In John Lewis yesterday (ducking all the sodding penguins every bloody where) go to pay and am asked 'yorrite?' Twice! 'Yes of course I'm bloody all right...' What happened to 'Can I help you?' Do you want to pay?' Almost every sweet young assistant everywhere asks me 'yorrite?' And I just want to snarl back at them - but don't because they think it's OK and no one bloody tells them otherwise......

SconeRhymesWithGone · 15/11/2014 23:17

My children are Elle (pronounced Ellie), Destiny, and Dakota.

Just kidding. But one (a male) does have a surname as a first name.

SirChenjin · 15/11/2014 23:28

One of my many bugbears is the lack of please and thank you from shop assistants. I have to force myself to hand over money to someone who has just held out their hand and told me how much it's going to cost.
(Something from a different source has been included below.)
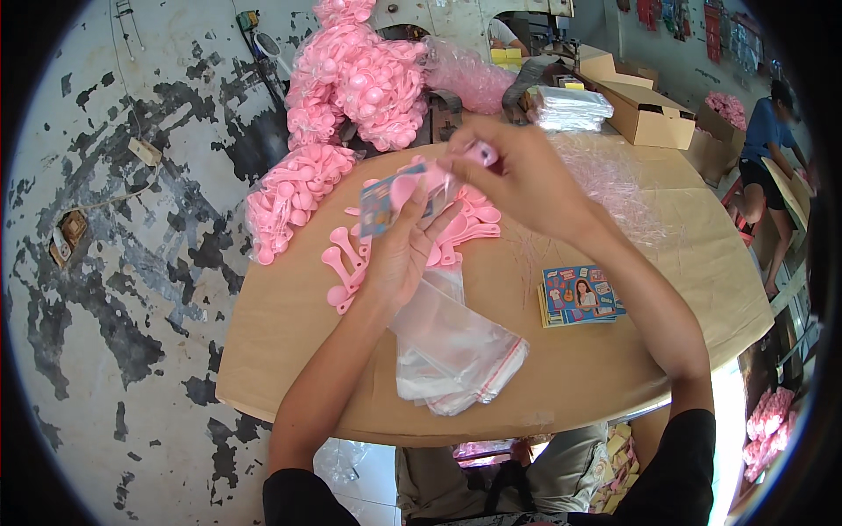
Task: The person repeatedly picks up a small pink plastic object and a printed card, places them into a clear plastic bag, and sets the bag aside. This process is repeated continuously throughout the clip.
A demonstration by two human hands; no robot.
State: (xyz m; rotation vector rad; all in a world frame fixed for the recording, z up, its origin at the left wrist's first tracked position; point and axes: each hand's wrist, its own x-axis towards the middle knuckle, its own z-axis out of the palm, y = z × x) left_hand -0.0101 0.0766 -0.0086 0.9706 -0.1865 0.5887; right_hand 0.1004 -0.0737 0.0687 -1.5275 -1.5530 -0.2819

I know how much it's going to cost - I can count.

agoodbook · 15/11/2014 23:32

My grump - go into any charity shop and buy something- I have the right money and they have one of those ......computer tills that takes 17 stabs on the screen for one paperback book. And then they press the wrong bit and have to start again... grrr.... On that I shall retire to my bed

Ohwhatfuckeryisthis · 16/11/2014 02:28

...and the humour of the rather pious ones from Greek mythology which are destined never to darken the door of a state school.
Or those who get it slightly wrong. I once worked with The Public (nice people as a whole,wouldn't have them round for tea though) and taking down a family's details. "So, that's Elle, Dakota and Nike?" (Pronounced properly) "no, it's pronounced Niik" I had to be restrained from grabbing her by the lapels and shouting "no,it fucking is not"
Dentists fuck me right off today. Trained by the British university system?Then fucking work for the nhs.